Les dirigeants de Kering se sont montrés plus que satisfaits vendredi dernier, à l’occasion de la publication des résultats annuels du groupe de luxe. Non seulement par les résultats enregistrés l’an dernier qui ont atteint un record à 12,38  milliards d’euros de chiffre d’affaires, mais aussi du fait des premiers retours très prometteurs engrangés par Kering Eyewear, l’entité dédiée à l’activité lunettes de ses griffes, créée en 2014 en vue d'internaliser ce juteux segment géré auparavant en licence.

Un modèle de lunettes Gucci pour l'été 2017 - © PixelFormula


Depuis, les récents rapprochements survenus dans le secteur semblent avoir donné raison à cette initiative pionnière de Kering. Début février, son concurrent LVMH lui a emboîté le pas. Il a annoncé son intention de créer une coentreprise dans le domaine de la lunetterie, à partir de 2018, avec le fabricant italien de lunettes Marcolin autour des marques Céline et Louis Vuitton. En début d’année, Luxottica a de son côté annoncé sa fusion avec Essilor, le principal fabricant de verres européen. Une transaction estimée à 4 milliards d'euros.

"Comme l’illustrent ces mouvements récents, la validité de notre option stratégique autour de Kering Eyewear est validée, s’est réjoui le directeur financier du groupe Jean-Marc Duplaix. Notre modèle de gestion internalisée nous donne le contrôle sur toute la chaîne de valeur. En peu de temps, nous avons mis en route l’activation commerciale de 12 marques et lancé 5 collections avec 8 500 références, dont celle très réussie de Gucci."
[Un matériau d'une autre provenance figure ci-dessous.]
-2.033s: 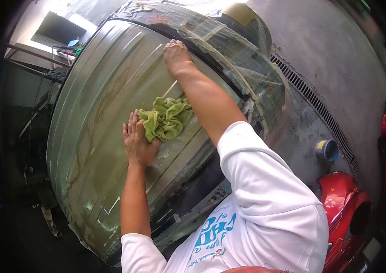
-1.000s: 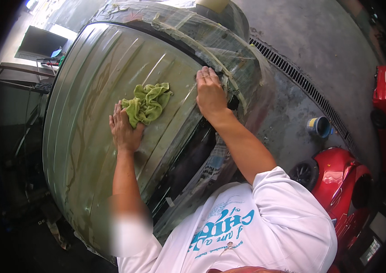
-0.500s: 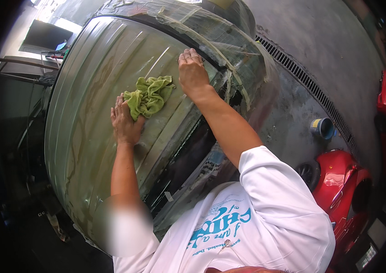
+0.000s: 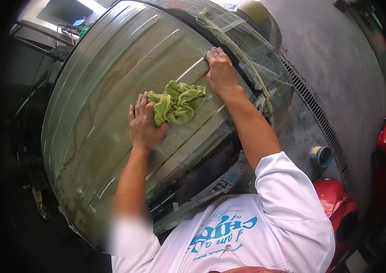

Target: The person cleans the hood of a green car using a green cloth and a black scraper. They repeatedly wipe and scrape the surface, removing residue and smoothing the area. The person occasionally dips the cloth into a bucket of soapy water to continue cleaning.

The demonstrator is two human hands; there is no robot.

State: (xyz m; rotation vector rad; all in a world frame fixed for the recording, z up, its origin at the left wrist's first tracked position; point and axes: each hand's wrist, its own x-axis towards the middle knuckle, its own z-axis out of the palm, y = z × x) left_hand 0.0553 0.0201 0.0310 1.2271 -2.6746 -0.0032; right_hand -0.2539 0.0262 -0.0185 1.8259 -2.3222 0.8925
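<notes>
A ribbed, olive-green vehicle roof [image 4: 106, 91] spreads out in front of me, wet and streaked in places. My left hand [image 4: 144, 125] lies on it with fingers apart, its edge against a crumpled lime-green cloth [image 4: 181, 104]. The cloth rests on the roof between my two hands and is not gripped. Farther right, my right hand [image 4: 221, 70] presses on the roof close to its dark edge strip. Its fingers are together and bent down at the tips; whatever may be under them is hidden.
Clear plastic sheeting and masking tape [image 4: 252, 59] cover the vehicle beyond the roof edge. To the right, a floor drain grate [image 4: 313, 104] curves past a bucket [image 4: 321, 156]. Red vehicle parts [image 4: 336, 200] stand at lower right. A dark screen [image 4: 65, 11] is at upper left.
The view has shifted, so roof, cloth and hands sit farther right in the picture. My right hand stays near the roof edge, my left beside the cloth.
</notes>
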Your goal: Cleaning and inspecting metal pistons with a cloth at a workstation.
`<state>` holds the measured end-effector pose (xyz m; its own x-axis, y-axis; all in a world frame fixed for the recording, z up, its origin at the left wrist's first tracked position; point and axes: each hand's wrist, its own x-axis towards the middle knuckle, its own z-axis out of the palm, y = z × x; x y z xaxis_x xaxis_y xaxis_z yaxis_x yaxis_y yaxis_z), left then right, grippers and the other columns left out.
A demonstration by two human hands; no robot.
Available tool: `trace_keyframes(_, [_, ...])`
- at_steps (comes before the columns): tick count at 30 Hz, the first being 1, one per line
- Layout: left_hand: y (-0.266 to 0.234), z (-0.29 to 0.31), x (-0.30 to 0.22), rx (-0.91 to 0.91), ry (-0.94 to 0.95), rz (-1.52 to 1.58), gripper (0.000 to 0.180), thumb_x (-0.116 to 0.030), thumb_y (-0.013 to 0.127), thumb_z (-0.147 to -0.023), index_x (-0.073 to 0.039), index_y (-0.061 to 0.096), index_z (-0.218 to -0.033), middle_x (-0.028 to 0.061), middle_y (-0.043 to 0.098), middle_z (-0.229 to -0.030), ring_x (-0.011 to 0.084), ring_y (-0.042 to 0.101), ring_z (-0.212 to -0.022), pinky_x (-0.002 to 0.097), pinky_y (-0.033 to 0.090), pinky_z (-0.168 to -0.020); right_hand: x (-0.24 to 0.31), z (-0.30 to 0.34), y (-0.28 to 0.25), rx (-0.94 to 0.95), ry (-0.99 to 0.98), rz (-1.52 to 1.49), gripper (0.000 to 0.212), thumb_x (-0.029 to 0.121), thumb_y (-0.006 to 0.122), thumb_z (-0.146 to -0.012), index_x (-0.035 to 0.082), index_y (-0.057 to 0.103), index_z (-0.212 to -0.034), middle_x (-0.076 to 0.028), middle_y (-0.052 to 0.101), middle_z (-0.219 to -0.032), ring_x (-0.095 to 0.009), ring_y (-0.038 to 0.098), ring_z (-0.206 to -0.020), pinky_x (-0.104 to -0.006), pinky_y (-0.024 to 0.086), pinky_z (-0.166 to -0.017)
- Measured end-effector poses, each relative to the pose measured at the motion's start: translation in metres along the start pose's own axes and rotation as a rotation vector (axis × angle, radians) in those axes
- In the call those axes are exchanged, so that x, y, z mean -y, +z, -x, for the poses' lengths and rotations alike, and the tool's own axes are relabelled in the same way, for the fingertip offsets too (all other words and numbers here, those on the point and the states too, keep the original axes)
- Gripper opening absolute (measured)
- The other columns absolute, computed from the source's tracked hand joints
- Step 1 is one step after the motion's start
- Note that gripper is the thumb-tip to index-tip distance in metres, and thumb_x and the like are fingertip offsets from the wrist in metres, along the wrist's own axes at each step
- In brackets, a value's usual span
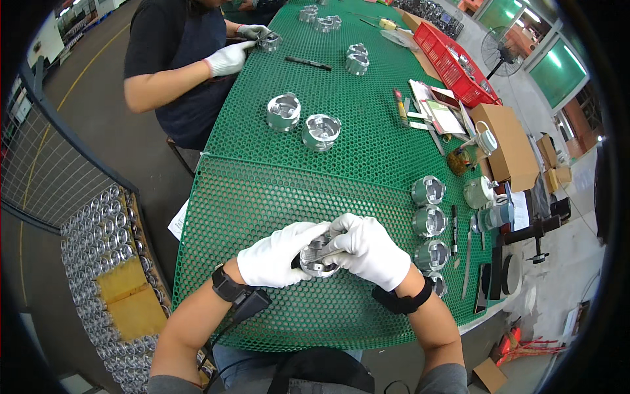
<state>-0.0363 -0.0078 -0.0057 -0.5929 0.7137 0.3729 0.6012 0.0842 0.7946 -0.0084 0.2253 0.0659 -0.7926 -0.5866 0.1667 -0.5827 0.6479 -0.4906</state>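
My white-gloved left hand (272, 257) is wrapped round the side of a silver metal piston (317, 268), its open hollow end facing up, low over the green mat. From the other side my right hand (371, 248), gloved too, is closed in a pinch with its fingertips at the piston's inner rim. Whether a small tool sits in that pinch is hidden by the fingers. Close to my right wrist, several like pistons (430, 221) stand in a row. Farther off, two more pistons (283, 113) (321, 133) stand side by side.
The perforated green mat (262, 190) covers the table. Along its right side lie a black marker (454, 230), glass jars (478, 192) and a red crate (449, 65). A co-worker's gloved hand (230, 60) handles a piston at the far left. Stacked pistons (98, 230) stand at lower left.
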Motion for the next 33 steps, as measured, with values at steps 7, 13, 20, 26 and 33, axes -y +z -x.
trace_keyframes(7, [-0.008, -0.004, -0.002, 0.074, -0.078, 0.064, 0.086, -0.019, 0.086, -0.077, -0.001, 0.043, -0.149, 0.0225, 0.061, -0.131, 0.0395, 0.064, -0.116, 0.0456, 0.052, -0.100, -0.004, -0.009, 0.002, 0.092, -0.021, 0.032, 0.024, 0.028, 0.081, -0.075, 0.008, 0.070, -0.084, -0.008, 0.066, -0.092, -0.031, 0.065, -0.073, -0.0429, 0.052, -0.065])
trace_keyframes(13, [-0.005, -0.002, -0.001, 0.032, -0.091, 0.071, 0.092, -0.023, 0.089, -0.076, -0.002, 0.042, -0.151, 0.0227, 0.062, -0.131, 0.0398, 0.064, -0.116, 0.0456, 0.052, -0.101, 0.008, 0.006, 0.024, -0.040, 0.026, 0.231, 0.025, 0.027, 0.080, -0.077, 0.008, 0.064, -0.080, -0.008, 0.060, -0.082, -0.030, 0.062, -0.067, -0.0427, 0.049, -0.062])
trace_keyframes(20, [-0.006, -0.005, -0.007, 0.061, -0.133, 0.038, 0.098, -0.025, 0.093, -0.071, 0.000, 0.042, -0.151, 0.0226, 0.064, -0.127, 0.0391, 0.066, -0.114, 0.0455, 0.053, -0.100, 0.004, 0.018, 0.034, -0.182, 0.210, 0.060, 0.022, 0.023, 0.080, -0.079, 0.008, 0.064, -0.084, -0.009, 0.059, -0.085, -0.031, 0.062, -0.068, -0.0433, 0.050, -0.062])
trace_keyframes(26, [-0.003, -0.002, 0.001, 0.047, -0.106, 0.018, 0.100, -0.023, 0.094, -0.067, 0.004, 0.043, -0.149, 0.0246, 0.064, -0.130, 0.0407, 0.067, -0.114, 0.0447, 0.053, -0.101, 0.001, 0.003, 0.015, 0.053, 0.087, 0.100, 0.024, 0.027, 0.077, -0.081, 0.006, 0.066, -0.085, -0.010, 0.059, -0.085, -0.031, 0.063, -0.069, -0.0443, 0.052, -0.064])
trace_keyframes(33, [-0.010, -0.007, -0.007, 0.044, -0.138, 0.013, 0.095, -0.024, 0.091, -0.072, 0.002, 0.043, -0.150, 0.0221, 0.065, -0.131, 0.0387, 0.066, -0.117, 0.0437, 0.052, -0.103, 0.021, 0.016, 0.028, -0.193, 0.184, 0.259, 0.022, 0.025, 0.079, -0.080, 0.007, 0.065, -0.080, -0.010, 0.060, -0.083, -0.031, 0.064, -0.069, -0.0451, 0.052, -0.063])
La nouvelle société, pilotée par Roberto Vedovotto (ex-patron du lunetier Safilo) qui est aussi actionnaire à 30 %, s’est installée à Padoue, en Italie. Elle a repris notamment sous son aile les collections gérées en licence par Safilo, dont celles de Gucci, qui pesaient près de 350 millions d’euros de chiffre d’affaires, mais aussi Saint Laurent, Bottega Veneta, Alexander McQueen et McQ. A celles-ci s’ajoutent les collections de Puma, Boucheron, Brioni, Christopher Kane, Pomellato, Stella McCartney et Tomas Maier.

La production a été confiée à 20 partenaires sous-traitants, en majorité en Italie, mais aussi au Japon. La logistique est assurée par trois centres régionaux, tandis que la distribution des collections touche 85 pays, dont 20 marchés servis en direct.
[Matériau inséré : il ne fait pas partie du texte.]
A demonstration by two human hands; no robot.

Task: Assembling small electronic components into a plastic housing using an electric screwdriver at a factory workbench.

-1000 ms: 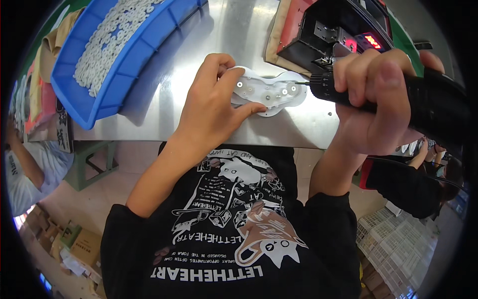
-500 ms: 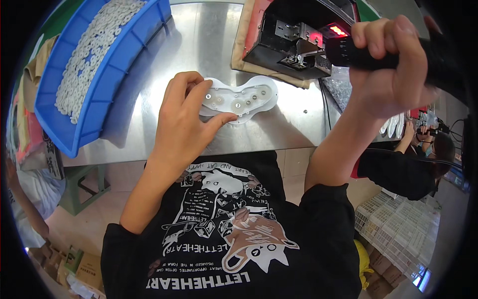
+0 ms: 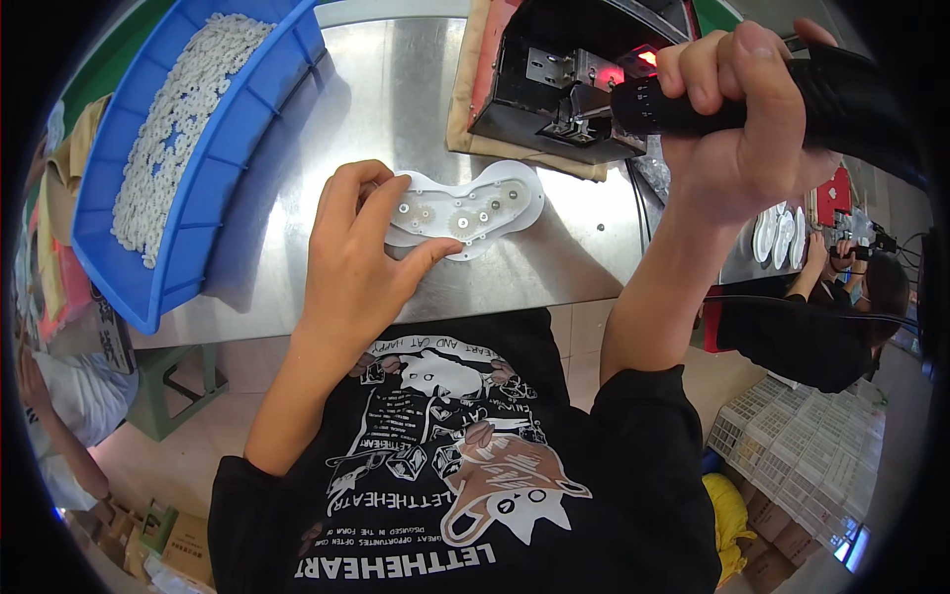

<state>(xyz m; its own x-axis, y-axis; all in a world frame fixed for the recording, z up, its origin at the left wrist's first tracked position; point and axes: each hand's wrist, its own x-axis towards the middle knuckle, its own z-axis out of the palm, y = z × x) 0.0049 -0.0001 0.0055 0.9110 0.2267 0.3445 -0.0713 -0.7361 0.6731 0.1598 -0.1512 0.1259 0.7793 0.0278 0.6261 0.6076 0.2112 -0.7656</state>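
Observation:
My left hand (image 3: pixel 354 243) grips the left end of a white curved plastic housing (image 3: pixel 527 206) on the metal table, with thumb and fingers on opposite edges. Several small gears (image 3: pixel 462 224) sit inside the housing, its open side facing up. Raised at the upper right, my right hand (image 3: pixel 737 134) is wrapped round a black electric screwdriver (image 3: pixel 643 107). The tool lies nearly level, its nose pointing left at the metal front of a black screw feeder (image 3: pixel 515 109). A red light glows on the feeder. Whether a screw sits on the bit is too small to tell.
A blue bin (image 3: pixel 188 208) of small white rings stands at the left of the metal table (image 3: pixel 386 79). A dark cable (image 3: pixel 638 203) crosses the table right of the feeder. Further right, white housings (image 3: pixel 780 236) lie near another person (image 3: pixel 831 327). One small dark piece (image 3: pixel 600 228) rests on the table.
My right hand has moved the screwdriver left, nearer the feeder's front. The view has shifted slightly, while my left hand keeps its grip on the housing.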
François-Henri Pinault et Roberto Vedovotto lors du lancement de la division lunettes - Kering Eyewear


Les investissements engagés pour la création de Kering Eyerwear, ainsi que les indemnisations versées à Safilo liées à l’arrêt du contrat de licence, ont pesé sur les comptes 2016 de Kering, avec une contribution négative de l’ordre de 90 millions d’euros, sur un total de 506 millions d’euros de charges opérationnelles nettes.
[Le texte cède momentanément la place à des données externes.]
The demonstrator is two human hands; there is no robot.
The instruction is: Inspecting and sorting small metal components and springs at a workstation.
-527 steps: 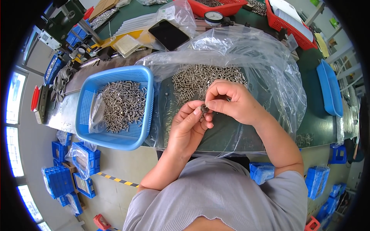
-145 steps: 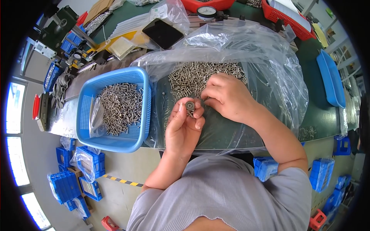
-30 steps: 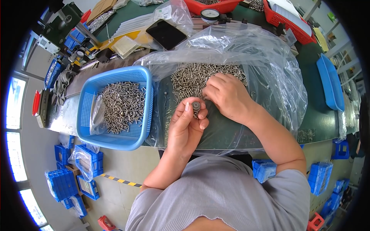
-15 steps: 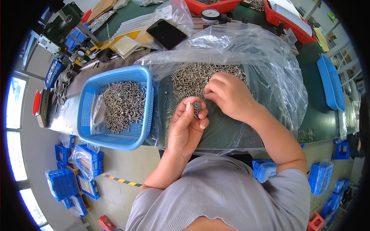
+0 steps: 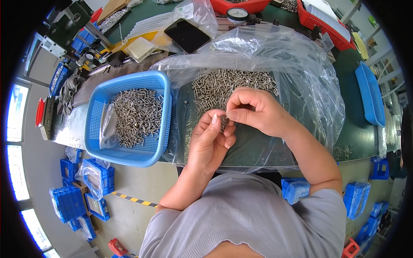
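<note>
Upright between the fingers and thumb of my left hand (image 5: 208,139) is a small dark round metal piece (image 5: 223,122), seen nearly edge-on. My right hand (image 5: 260,111) is closed in a pinch right beside that piece; whatever its fingertips hold is too small to make out. Just beyond both hands, a heap of small metal pins (image 5: 211,90) lies on clear plastic sheeting (image 5: 301,86). A blue plastic basket (image 5: 164,129) stands to the left, with many similar metal pins (image 5: 137,116) and a crumpled clear bag (image 5: 109,127) inside.
Behind the heap lie a black phone (image 5: 187,35) and a round dial gauge (image 5: 237,15). Red baskets (image 5: 307,21) stand along the back. At the far right is a blue tray (image 5: 369,94). A metal stand (image 5: 92,34) rises at the back left; blue crates (image 5: 69,204) sit on the floor.
My right hand has come down and nearer to me, from the edge of the heap to the round piece. My left hand has turned the piece from face-up to nearly edge-on.
</note>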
"Les coûts sont en ligne avec nos prévisions. L’équation économique de Kering Eyewear sera très bénéfique pour le groupe. Nous prévoyons un Ebitda positif (excédent brut d''exploitation) dès 2017, qui sera, de fait, la première année d’exploitation pleine de la société", indique Jean-Marc Duplaix, en soulignant "les avantages concurrentiels tangibles" de cette stratégie "plus synergique et efficiente".

"Les assortiments sont plus riches et plus pertinents. Grâce à la collaboration étroite avec le studio et le merchandising, et une meilleure coordination avec le calendrier des défilés, les résultats de Kering Eyewear en 2016 sont allés au-delà de nos attentes. Les ventes de lunettes Bottega Veneta ont été multipliées par trois, celles de Stella McCartney et de Saint Laurent par deux", conclut-il.